An informant told police Bourgass planned to smear the deadly poison on door knobs and car handles in London.

Earlier, in a separate trial in June 2004, Bourgass was convicted of the murder of policeman Stephen Oake, the attempted murder of two of Oake's colleagues, and the wounding of a third officer.

The killing of Oake occurred during the arrest of Bourgass and others in a flat in Manchester in January 2003.

Prosecutors said evidence found in Bourgass' north London apartment included recipes for poisons identical to those being disseminated by the al Qaeda terrorist network.

In addition, they said, officers found complex circuitry as well as instructions, written by Bourgass, of how to make bombs and detonators.

Prosecutors alleged during the trial that Bourgass had been trained in al Qaeda training camps in Afghanistan.
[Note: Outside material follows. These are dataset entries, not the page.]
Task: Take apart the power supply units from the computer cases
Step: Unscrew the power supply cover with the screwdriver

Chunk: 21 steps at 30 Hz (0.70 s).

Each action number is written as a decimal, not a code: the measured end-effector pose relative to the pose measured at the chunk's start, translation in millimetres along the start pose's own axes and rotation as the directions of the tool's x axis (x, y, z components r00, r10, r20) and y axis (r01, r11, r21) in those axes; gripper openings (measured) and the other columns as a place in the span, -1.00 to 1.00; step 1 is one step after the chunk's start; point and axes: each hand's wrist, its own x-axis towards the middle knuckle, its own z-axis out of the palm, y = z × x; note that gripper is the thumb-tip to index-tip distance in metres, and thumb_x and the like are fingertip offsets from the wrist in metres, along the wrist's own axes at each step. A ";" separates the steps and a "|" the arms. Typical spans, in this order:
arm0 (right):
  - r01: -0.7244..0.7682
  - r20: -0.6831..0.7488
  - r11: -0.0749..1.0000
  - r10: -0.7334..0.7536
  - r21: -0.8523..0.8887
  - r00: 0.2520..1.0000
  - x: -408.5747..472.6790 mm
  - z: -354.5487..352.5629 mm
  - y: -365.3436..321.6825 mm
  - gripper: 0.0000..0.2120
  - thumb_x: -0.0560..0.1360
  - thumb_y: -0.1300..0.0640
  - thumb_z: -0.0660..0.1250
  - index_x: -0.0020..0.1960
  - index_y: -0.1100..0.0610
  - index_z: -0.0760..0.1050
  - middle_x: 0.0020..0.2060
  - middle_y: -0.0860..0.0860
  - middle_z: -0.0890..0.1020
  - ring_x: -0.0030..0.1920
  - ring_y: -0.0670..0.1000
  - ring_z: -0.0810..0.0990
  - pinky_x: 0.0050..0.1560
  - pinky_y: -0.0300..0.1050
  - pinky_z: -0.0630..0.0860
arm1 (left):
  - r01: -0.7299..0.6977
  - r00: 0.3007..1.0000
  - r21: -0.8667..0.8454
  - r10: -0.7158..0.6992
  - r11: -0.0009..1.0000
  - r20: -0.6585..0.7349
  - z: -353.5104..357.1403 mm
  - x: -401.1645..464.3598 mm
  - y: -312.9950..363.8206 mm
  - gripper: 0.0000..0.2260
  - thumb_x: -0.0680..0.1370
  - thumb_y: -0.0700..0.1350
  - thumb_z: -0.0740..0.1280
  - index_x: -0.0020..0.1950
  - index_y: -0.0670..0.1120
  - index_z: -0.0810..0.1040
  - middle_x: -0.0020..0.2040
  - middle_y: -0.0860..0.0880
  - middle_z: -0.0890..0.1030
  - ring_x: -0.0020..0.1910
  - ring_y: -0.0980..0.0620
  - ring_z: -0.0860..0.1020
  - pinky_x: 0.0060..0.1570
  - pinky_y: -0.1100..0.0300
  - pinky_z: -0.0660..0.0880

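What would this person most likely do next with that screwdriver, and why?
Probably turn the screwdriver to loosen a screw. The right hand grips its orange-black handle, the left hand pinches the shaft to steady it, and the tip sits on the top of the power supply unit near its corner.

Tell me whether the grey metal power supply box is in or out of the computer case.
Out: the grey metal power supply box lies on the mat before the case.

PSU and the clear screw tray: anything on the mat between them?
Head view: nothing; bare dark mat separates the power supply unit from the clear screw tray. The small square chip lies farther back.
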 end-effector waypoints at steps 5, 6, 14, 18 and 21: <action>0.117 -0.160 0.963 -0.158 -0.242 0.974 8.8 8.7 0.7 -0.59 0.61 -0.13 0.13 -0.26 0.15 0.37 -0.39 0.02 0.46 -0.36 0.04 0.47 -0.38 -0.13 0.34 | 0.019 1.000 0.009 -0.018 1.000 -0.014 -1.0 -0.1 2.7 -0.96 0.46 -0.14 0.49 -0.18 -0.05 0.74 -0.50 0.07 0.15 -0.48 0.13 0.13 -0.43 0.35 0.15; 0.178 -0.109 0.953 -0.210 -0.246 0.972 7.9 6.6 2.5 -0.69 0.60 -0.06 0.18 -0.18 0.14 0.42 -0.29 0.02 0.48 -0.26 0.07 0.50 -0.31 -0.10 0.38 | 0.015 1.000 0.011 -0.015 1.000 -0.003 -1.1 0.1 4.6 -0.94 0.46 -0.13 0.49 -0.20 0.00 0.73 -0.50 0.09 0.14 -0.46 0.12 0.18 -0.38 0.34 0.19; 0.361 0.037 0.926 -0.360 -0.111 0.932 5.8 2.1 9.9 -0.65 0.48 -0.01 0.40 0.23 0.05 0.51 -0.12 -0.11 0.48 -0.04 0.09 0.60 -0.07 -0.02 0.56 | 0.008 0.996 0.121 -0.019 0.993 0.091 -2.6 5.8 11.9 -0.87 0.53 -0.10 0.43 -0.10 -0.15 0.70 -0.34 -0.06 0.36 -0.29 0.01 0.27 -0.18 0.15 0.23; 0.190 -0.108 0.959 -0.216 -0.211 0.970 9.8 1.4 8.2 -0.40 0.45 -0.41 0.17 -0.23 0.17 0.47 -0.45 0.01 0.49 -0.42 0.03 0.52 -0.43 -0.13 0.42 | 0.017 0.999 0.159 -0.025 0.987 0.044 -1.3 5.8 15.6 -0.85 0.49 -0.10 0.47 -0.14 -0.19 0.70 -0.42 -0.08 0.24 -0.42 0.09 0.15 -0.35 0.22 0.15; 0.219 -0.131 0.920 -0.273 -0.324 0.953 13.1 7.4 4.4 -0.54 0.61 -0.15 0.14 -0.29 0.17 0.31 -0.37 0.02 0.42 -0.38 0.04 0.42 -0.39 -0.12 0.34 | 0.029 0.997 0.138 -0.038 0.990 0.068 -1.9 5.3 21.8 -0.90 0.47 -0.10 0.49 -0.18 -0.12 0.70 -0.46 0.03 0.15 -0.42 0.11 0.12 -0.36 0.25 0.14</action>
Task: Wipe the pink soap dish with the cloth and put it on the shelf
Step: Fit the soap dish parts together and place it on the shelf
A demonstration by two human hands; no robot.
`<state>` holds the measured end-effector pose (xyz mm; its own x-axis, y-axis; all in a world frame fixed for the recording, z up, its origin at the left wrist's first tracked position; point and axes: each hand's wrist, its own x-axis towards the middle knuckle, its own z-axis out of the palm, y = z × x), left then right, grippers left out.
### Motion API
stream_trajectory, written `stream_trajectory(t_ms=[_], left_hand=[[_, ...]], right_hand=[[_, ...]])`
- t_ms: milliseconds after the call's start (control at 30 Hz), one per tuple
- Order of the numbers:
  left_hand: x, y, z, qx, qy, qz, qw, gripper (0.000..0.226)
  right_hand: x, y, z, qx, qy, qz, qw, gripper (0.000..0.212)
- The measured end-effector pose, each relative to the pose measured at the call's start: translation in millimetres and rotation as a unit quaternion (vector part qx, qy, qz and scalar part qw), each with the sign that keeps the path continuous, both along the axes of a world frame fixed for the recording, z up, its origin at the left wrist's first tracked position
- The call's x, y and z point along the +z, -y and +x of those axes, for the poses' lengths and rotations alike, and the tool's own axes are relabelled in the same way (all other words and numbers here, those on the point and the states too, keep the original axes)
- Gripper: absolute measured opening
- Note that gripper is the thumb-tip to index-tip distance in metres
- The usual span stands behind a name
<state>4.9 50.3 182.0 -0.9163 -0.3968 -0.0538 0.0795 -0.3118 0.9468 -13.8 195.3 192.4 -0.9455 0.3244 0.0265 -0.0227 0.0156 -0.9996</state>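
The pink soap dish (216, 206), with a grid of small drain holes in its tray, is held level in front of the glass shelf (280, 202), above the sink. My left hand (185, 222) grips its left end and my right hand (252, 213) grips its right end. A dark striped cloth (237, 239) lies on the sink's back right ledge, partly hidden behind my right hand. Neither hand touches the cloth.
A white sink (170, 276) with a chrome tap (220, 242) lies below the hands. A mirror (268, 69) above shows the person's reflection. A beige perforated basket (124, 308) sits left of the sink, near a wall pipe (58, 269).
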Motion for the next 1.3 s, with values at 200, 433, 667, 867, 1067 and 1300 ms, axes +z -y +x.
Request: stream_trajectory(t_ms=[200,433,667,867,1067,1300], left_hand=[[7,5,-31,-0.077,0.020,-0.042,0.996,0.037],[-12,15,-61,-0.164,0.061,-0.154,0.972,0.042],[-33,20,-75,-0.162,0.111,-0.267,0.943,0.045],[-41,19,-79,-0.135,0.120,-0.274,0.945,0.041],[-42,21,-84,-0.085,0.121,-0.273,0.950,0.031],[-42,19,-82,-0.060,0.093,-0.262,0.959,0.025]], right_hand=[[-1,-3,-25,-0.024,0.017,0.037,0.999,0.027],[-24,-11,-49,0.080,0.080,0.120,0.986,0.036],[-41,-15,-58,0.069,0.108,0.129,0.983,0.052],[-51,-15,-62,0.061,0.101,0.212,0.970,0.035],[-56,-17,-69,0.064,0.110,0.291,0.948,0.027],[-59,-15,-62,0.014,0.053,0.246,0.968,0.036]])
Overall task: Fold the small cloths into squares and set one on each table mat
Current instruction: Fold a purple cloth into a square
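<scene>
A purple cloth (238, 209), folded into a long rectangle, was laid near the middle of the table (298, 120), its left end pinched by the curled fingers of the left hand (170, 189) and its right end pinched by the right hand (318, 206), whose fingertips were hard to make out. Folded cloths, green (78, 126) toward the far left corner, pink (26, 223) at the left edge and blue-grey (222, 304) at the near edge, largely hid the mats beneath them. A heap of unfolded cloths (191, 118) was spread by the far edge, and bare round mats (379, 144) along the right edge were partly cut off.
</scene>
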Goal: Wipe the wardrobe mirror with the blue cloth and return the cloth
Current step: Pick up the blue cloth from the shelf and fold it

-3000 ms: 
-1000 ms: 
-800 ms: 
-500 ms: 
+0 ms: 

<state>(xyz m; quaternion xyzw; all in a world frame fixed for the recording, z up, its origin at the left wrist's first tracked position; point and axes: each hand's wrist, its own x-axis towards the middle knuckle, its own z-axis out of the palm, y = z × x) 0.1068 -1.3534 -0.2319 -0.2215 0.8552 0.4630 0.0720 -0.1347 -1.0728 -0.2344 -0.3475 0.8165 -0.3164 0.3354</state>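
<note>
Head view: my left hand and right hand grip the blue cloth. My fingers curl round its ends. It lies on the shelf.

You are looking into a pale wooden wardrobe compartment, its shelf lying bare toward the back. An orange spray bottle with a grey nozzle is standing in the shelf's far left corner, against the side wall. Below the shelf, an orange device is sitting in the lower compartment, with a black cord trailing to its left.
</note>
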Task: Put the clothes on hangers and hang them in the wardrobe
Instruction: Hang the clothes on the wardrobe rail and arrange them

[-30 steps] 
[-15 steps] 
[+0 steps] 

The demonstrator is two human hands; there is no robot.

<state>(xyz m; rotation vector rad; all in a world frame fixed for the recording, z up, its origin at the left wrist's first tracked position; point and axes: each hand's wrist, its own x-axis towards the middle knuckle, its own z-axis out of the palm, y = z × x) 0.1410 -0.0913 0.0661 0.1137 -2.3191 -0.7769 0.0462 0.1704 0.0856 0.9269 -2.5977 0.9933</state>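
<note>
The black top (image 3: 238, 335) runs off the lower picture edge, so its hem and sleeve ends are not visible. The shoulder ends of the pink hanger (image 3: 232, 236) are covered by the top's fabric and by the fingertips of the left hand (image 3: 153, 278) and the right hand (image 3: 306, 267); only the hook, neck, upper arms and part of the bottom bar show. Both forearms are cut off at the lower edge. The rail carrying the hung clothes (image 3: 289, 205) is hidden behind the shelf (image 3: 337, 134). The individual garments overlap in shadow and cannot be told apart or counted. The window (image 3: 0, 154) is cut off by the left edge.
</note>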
At the time of Bourgass' arrest, British officials had alleged that he was part of an al Qaeda cell, but later, prosecutors failed to win convictions against a group of Algerians with whom Bourgass had been living.

Ricin is 6,000 times more deadly than cyanide.

Police said they had found more than 20 castor oil beans -- the raw material for ricin -- as well as apple seeds and cherry stones -- which can be used to make a cyanide -- and a series of recipes for the manufacture of ricin and cyanide.

They also found recipes for the manufacture of botulinum, nicotine poison and rotten meat poison.